■ **WORK ORDER**
Look below for the line with "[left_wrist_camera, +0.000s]" and the line with "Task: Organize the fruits"; repeat exactly those two lines and all lines between them, but no pictures.

■ **COLLECTED MATERIAL**
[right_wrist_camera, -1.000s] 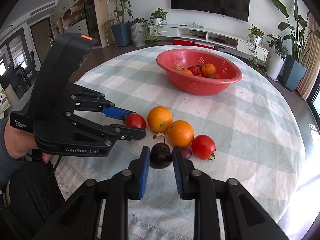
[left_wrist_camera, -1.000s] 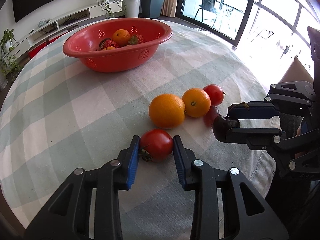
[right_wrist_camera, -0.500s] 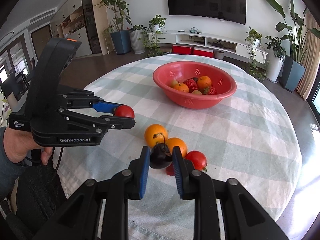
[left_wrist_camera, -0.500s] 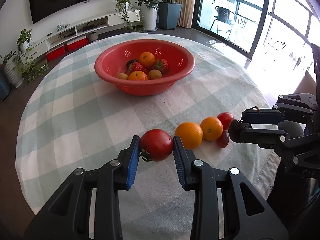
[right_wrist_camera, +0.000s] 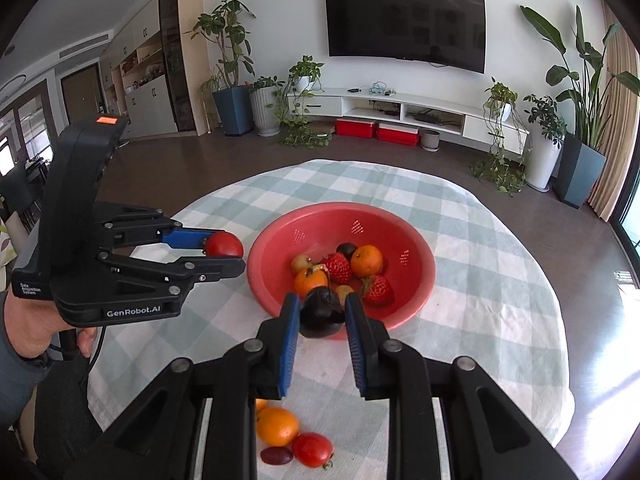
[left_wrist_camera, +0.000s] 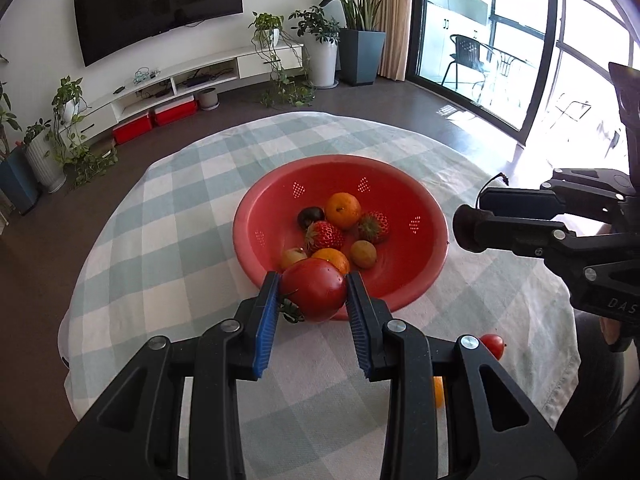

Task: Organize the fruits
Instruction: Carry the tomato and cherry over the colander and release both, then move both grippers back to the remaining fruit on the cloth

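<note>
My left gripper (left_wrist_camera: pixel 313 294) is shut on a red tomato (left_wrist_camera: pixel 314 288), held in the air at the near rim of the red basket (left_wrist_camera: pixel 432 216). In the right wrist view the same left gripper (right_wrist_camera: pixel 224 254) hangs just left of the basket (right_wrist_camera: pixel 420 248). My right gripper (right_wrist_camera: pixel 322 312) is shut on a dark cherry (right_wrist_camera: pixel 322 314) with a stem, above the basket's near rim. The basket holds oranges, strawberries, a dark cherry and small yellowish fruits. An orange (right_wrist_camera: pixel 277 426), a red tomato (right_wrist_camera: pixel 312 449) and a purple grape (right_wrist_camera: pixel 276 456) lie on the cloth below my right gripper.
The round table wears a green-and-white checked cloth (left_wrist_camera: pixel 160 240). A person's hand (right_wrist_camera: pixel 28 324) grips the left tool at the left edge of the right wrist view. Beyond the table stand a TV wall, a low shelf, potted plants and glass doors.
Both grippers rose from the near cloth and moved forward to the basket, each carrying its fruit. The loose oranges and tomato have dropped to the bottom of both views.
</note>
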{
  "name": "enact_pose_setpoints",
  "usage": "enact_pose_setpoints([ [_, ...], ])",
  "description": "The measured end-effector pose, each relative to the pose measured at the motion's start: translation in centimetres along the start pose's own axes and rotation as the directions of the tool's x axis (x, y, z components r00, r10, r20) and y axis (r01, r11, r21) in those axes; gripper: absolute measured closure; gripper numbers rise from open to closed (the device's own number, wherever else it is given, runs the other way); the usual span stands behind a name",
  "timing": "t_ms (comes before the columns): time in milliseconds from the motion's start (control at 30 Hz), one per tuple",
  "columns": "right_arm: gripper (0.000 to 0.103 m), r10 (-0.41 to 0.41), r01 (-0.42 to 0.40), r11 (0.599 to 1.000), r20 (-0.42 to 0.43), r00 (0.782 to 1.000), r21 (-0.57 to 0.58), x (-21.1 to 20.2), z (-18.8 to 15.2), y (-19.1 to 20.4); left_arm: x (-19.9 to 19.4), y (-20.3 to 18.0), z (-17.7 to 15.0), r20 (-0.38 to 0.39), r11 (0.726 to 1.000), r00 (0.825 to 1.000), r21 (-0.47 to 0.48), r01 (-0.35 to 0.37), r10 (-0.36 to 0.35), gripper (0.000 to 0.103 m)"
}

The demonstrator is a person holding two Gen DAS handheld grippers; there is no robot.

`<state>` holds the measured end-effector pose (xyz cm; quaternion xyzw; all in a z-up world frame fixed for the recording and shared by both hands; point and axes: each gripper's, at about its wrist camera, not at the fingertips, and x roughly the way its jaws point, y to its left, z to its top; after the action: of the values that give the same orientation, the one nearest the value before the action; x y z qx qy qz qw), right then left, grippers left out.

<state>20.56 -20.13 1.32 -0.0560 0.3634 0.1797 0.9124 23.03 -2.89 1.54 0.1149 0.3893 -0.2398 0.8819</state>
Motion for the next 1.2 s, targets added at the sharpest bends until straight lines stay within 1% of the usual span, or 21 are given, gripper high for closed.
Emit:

■ **YOUR SOLUTION**
[left_wrist_camera, +0.000s] 

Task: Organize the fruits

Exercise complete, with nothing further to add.